Indian equity shares surged over 1.6 per cent at the closing session on Thursday, rebounding from a near three-week low hit in the previous session, led by gains in companies focused on the domestic economy such as ITC and ICICI Bank on value-buying.

The gains snapped a three-day losing streak and marked the NSE index's biggest single-day rise since October 31.

Sentiment also got a boost after upbeat US employment data and a halt to a slide in oil eased investor concerns about the global economy.

"Sellers are absent in the market. Value-buying coupled with halt in crude oil slide is aiding sentiment," said Deven Choksey, Managing Director at K R Choksey Securities, adding December-quarter earnings would be muted to steady.

The benchmark BSE Sensex surged 365.89 points to end at 27,274.71 and the NSE index Nifty jumped 132.5 points to end at 8,234.60.

Gains were broad-based with the BSE Mid Cap index up 1.82 per cent and the BSE Small Cap index higher by 1.79 per cent.

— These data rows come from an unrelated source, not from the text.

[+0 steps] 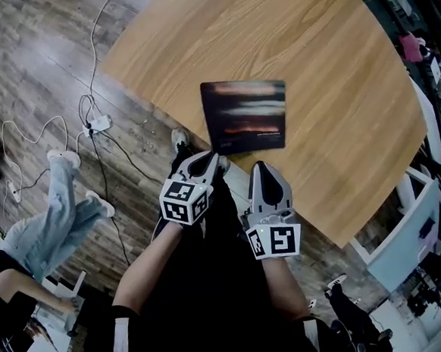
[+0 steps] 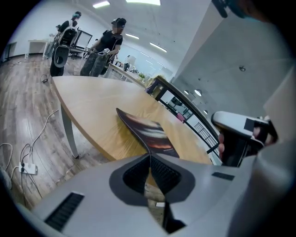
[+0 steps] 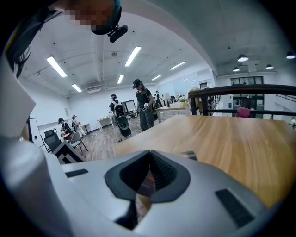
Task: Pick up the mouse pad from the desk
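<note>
Now the left gripper (image 2: 149, 156) jaws clamp the mouse pad (image 1: 244, 114) corner; right gripper (image 3: 149, 155) jaws closed, empty.

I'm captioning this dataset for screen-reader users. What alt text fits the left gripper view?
The left gripper is shut on the near edge of a dark, striped mouse pad, which curves up toward the jaws from a light wooden desk. People stand in the background.

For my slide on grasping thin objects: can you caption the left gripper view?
Left gripper, jaws shut on an edge of the mouse pad, holds it tilted up from the wooden desk.
</note>
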Demonstrator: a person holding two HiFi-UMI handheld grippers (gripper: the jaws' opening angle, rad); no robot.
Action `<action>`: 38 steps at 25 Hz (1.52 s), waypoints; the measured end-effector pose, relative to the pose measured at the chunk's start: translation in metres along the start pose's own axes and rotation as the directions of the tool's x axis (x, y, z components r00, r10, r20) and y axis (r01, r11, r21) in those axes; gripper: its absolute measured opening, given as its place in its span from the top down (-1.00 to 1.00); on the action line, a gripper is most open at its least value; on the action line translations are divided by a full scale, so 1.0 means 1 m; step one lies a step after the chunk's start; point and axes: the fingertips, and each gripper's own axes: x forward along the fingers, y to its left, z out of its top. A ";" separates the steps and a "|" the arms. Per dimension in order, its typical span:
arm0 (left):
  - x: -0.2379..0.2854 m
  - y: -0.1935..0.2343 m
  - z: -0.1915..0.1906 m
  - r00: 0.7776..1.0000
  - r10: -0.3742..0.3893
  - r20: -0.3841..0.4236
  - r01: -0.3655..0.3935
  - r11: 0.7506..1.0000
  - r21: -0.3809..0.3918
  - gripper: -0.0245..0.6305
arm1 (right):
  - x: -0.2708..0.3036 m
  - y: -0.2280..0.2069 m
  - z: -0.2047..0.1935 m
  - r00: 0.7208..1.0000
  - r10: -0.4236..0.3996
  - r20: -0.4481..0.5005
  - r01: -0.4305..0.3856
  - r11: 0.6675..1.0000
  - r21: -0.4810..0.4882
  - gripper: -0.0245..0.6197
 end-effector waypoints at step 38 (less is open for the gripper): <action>-0.065 -0.071 0.105 0.984 -0.071 0.162 0.040 0.982 0.186 0.84 | -0.033 0.001 0.068 0.994 -0.016 0.106 0.013 1.000 0.026 0.83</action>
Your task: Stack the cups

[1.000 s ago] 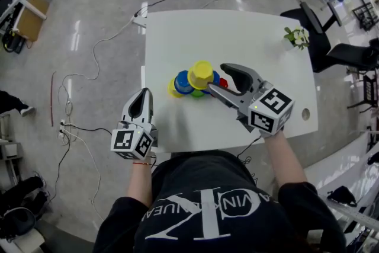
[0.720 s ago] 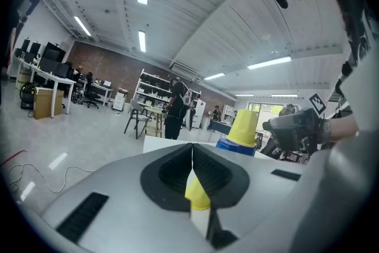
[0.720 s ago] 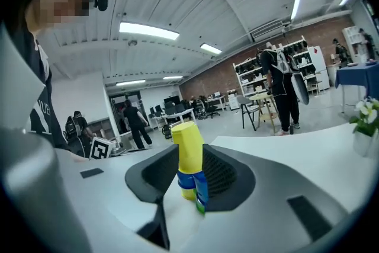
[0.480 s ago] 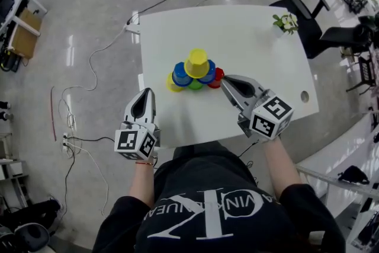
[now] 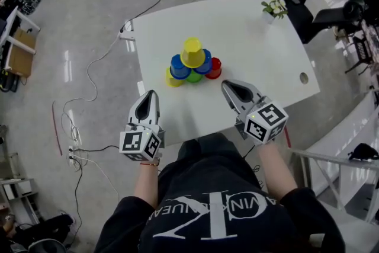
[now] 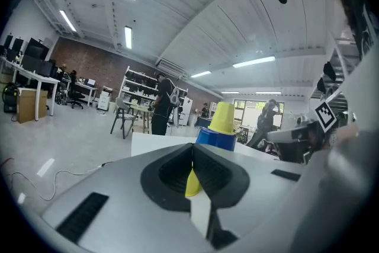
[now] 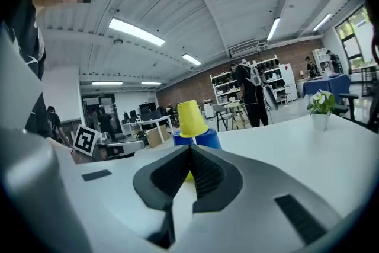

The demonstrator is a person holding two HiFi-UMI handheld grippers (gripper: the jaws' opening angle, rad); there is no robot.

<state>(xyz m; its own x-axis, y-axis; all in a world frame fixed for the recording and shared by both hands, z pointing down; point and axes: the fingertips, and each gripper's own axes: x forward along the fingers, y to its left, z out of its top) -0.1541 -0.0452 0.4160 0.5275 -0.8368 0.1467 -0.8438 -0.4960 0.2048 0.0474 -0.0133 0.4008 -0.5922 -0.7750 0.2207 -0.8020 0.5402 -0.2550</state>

Among BSE sectoral indices, realty index gained the most by 2.6 per cent, followed by banking 2.07 per cent, FMCG 1.95 per cent and power 1.62 per cent.

Major Sensex gainers were Tata Motors 3.68%, ITC 2.52%, ICICI Bank 2.52%, Hindalco 2.41% and GAIL 2.2%, while the only loser among 30-share Sensex constituents was Reliance -1.47%.

Deutsche Bank has set its year-end target for the BSE index at 33,000, citing rising government investment as a key catalyst in 2015. It had earlier set a target of 29,000 for March 2015.

Early trade

The Nifty and the Sensex opened with a gap up on positive global cues led by banking stocks.

The Nifty opened 89 points up at 8,191, while the Sensex opened 270 points up at 27,179.

Minutes of Fed meet

Markets reacted positively to the minutes of the December 16-17 US Federal Reserve meeting which was released on Wednesday.

In its staff review of the economic situation, in the US, the minutes said: "The information reviewed for the December 16-17 meeting suggested that economic activity was increasing at a moderate pace in the fourth quarter and that labour market conditions had improved further. Consumer price inflation continued to run below the FOMC's longer-run objective of 2 per cent, partly restrained by declining energy prices. Market-based measures of inflation compensation moved lower, but survey measures of longer-run inflation expectations remained stable.''

European stocks

European shares rose sharply on Thursday, tracking gains in the United States and Asia, as retail stocks rallied and the minutes from the Fed's recent meeting reassured investors that it was not in a hurry to start raising rates.

Shares in Britain's biggest grocer Tesco surged 5 per cent, the top gainer in the pan-European FTSEurofirst 300 index, after saying it planned to sell assets and cut hundreds of millions of pounds of costs to fund lower prices in store

Asian stocks

Asian stocks gained after upbeat US employment data and a halt to a slide in oil tempered investor risk aversion, while the euro held near a nine-year low.

Tokyo's Nikkei outperformed its regional peers and gained 1.7 per cent.

MSCI's broadest index of Asia-Pacific shares outside Japan rose 1 per cent. South Korea's KOSPI climbed 1.3 per cent and Australian shares tacked on 0.7 per cent.